生か死か




題名:生か死か
原題:Life Or Death (2014)
作者:マイケル・ロボサム Michael Robotham
訳者:越前敏弥
発行:ハヤカワ・ミステリ 2016.9.15 初版
価格:\2,000-



 ニュージーランドの作家ベン・サンダースが地元ニュージーランドのシリーズから離れ、アメリカを舞台にした作品『アメリカン・ブラッド』でブレイクしたと同様に、オーストラリア生まれの作家マイケル・ロボサムは、永く住んだイギリスを舞台にしたシリーズから離れ、アメリカを舞台にしたこの作品で何ともはや、ゴールド・ダガー賞(英国推理作家協会賞)を勝ち得てしまった。

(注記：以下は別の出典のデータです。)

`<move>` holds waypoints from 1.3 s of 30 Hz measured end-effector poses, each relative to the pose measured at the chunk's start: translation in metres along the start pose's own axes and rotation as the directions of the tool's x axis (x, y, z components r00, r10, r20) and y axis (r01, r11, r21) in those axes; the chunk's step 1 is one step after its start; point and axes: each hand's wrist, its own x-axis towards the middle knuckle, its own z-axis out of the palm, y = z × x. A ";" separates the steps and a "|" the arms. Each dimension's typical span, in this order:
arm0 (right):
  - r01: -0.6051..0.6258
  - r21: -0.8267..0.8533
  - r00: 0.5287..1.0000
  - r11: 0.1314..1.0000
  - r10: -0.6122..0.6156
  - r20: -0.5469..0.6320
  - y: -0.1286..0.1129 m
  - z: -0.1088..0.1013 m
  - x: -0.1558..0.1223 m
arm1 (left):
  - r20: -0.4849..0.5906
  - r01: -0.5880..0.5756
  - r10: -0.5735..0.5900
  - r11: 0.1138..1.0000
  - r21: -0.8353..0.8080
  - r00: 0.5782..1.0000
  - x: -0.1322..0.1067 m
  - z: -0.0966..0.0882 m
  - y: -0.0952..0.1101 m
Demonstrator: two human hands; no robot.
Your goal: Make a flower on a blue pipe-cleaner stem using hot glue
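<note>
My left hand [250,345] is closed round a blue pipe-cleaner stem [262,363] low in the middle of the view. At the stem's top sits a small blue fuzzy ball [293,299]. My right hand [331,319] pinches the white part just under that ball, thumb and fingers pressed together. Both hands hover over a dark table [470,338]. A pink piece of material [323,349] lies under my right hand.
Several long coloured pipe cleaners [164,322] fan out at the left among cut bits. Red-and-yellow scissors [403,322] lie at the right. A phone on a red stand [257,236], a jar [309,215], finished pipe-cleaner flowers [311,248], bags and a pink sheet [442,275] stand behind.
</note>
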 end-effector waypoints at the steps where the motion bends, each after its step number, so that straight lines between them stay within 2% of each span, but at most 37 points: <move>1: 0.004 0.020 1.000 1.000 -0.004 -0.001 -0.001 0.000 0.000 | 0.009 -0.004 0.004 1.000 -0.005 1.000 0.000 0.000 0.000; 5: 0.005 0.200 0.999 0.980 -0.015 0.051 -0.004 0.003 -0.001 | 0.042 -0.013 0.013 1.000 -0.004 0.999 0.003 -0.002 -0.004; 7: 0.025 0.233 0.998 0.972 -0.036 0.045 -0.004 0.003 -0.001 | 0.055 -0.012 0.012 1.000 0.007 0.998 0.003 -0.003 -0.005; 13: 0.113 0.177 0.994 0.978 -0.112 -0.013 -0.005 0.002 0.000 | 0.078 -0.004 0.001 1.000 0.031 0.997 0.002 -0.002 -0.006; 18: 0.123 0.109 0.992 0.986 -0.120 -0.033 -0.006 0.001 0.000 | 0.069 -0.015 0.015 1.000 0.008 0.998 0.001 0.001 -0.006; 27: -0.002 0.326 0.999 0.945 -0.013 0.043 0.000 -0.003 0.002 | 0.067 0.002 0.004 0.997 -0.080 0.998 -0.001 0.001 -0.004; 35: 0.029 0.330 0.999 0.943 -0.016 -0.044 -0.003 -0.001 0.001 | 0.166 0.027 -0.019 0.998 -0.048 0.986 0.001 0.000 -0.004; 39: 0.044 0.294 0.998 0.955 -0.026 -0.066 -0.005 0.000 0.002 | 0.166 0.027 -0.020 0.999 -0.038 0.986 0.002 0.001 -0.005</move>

 二冊の外国人によるアメリカの小説を立て続けに読んでしまったために、ぼくの中で混乱が起きているのは、どちらも三人の目線を主として書かれた小説であり、その一人は女性刑事、どちらも正悪入り乱れ、バイオレンスとサスペンスに満ちた伏線だらけの作品であるからだ。

 『アメリカン・ブラッド』は二十代新進作家の若さに満ち溢れたラップテンポとでも呼べるリズミカル作品にウエスタン・ヒーローを配した娯楽作品であるのに対し、本書『生か死か』は、じっくりとスロウテンポで描かれながら、圧倒的な謎の深さで勝負する正統派ミステリであり、同時に純文学的描写力ですら読みごたえを感じさせる重厚無比な大作である。

 刑期満了し明日は出獄を迎えた日に敢えて脱走したオーディという主人公像そのものが本書最大のミステリだ。その同僚であったモスは刑務所長により特例で釈放され、オーディの後を追う。さらにFBIの女性捜査官デジレーが別の角度から事件の真相に関わってゆくというトライアングルな視点で、本書は年月を超えた謎の気配を満たしたまま大河のように流れてゆく。

 その中で過去の罪を隠蔽しようと現代に悪の手を再び振り上げようとしている権力社会に潜んだ一派らしき存在が次第に見えてくる。罪深い罠にかけられた無罪の主人公こそオーディであるのか? 多彩な登場人物が繰り広げる神話のような物語はどこでどう繋がってゆくのか? 迷宮を歩く不安と謎への探求心がページを否応なく繰らせてゆくパワフルなミステリ。

 だからこその受賞である。イギリスを舞台とした臨床心理士ジョー・オローリンのシリーズ、またはそのスピンオフ作品も多く書いてきた作家である。日本語翻訳作品はオローリン・シリーズ第一作『容疑者』のみとなるが、今後注目を集める作家のひとりとなるのに違いない。良い作家と出会えた幸運を感じさせられる。